**EXERCISE AIM**
Retype the whole listing below precisely.

SOURCE DATA Start Marker

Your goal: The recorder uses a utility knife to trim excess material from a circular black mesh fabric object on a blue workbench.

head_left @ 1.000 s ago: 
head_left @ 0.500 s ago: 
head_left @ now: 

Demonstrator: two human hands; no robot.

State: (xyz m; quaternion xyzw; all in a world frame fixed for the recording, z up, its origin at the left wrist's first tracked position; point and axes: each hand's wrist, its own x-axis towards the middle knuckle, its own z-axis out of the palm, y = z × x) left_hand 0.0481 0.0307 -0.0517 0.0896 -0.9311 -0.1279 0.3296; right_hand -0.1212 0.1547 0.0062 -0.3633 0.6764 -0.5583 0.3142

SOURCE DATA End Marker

**TASK OUTPUT**
Your goal: The recorder uses a utility knife to trim excess material from a circular black mesh fabric object on a blue workbench.

head_left @ 1.000 s ago: 
head_left @ 0.500 s ago: 
head_left @ now: 

Demonstrator: two human hands; no robot.

State: (xyz m; quaternion xyzw; all in a world frame fixed for the recording, z up, its origin at the left wrist's first tracked position; point and axes: each hand's wrist, its own x-axis towards the middle knuckle, its own z-axis out of the palm, y = z × x) left_hand 0.0481 0.0307 -0.0517 0.0896 -0.9311 -0.1279 0.3296; right_hand -0.1212 0.1547 0.0062 -0.3633 0.6764 -0.5583 0.3142

The answer contains nothing more.